On 27 August 2020, the Tax Court of Canada made a decision in a case, Canada vs AgraCity Ltd. and Saskatchewan Ltd., in favor of Candian company AgraCity Ltd. and related company, Saskatchewan Ltd.

The AgraCity Canada had entered into a Services Agreement with a group company, NewAgco Barbados, in connection with the sale by NewAgco Barbados directly to Canadian farmer-users of a glyphosate-based herbicide a generic version of Bayer-Monsanto’s RoundUp. NewAgco Barbados was established in 2006 to take over the role NewAgco US. In reassessing the taxable income of AgraCity for 2007 and 2008 the Canada Revenue Agency relied upon the transfer pricing rules in paragraphs 247(2)(a) and (c) of the Income Tax Act (the “Act”) and re-allocated an amount equal to all of NewAgco Barbados’ profits from these sales activities to the income of AgraCity. According to the Canadian Revenue Agency the value created by the parties to the transactions did not align with what was credited to AgraCity and NewAgco Barbados.
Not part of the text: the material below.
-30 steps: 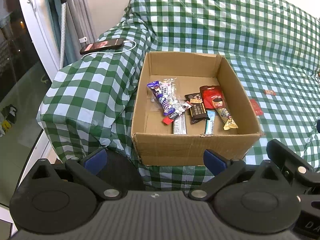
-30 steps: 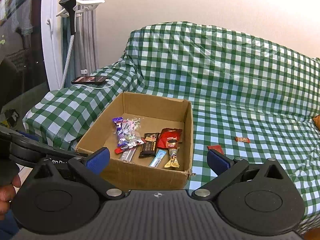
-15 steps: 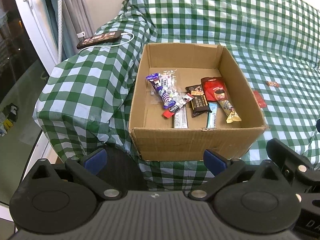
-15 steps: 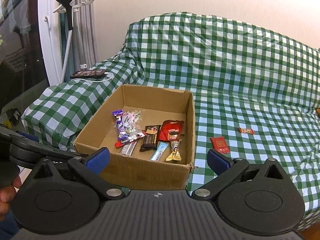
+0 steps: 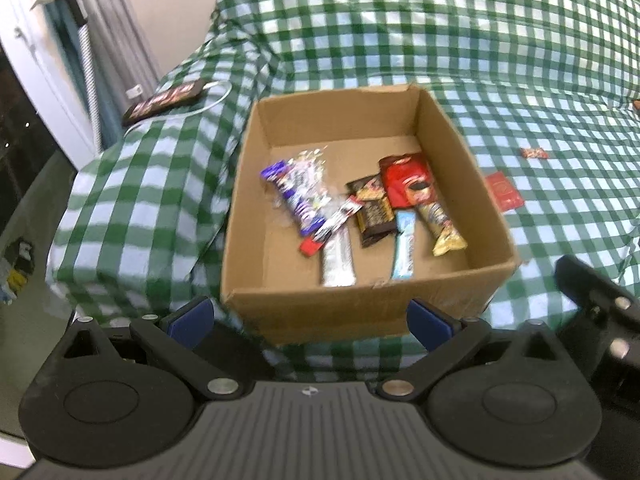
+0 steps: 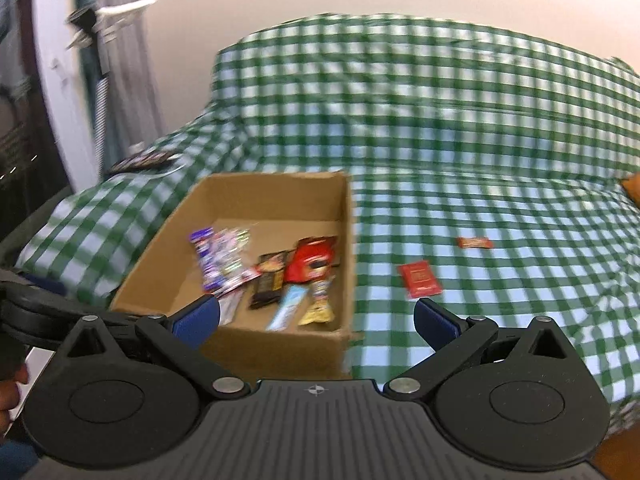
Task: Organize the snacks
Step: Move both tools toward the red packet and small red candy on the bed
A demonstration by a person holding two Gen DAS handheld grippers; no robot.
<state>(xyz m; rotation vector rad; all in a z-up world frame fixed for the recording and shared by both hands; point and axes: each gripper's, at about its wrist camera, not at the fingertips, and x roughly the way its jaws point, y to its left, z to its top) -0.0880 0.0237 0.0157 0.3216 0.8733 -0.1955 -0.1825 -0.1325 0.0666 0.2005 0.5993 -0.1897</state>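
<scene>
An open cardboard box (image 5: 352,312) sits on a green checked sofa cover and holds several snack packets, among them a red pouch (image 5: 408,179) and a purple bar (image 5: 294,200). The box also shows in the right wrist view (image 6: 280,344). A flat red packet (image 6: 419,278) and a small red-orange snack (image 6: 475,243) lie on the cover to the right of the box; the left wrist view shows them too, the packet (image 5: 503,191) and the snack (image 5: 534,153). My left gripper (image 5: 310,316) is open and empty in front of the box. My right gripper (image 6: 316,318) is open and empty, near the box's front right corner.
A phone (image 5: 162,102) with a white cable lies on the sofa arm at the left. A window frame and curtain (image 6: 80,80) stand at the far left. The sofa cover (image 6: 500,184) stretches to the right and back. The floor drops away at the left (image 5: 24,216).
Both grippers have moved forward towards the box and sofa, and the views are now blurred by motion. The snacks and box have not moved. Both grippers stay open.
</scene>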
The Canadian Revenue Agency asserted that all profits sourced in the Barbados affiliate should be allocated to AgraCity.

Consequently, the Tax Court found that the purchase, sale, and related transactions with NewAgco Barbados were not a sham, nor was any individual transaction in the series of transactions beginning with the incorporation of NewAgco Barbados for the ClearOut sales activity a sham. The transactions that occurred and were documented were the transactions the parties intended, agreed to, and that the parties reported to others including the Canadian Revenue Agency. So, the Court ruled in Candian company, AgraCity Ltd. and related company, Saskatchewan Ltd., in a dispute with the Canadian Revenue Agency over the taxation of profits from the sale of herbicide conducted through a Barbados subsidiary.